- _Exercise prompt_
Go through the data and copy each line where the string "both" appears.
[Supplied information Boundary: Start]
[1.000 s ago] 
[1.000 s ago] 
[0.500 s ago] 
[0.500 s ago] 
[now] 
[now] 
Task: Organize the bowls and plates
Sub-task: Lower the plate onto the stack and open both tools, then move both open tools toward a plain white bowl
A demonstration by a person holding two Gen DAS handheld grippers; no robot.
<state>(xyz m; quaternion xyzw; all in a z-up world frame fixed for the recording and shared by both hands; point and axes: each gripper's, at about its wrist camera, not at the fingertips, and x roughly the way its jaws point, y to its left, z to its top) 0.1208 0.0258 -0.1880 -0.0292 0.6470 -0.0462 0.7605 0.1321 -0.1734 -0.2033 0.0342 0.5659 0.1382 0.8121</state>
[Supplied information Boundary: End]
- _Final answer_
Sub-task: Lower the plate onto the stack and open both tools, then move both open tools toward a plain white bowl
<state>(xyz m; quaternion xyzw; all in a z-up world frame fixed for the recording and shared by both hands; point and axes: each gripper's, at about its wrist camera, not at the fingertips, and x roughly the way its jaws point, y to its left, z to its top) 0.1208 0.0258 -0.1880 -0.0292 0.6470 -0.0462 0.7605 0.1321 -0.1734 -0.2033 0.0342 0.5659 0.1382 0.8121</state>

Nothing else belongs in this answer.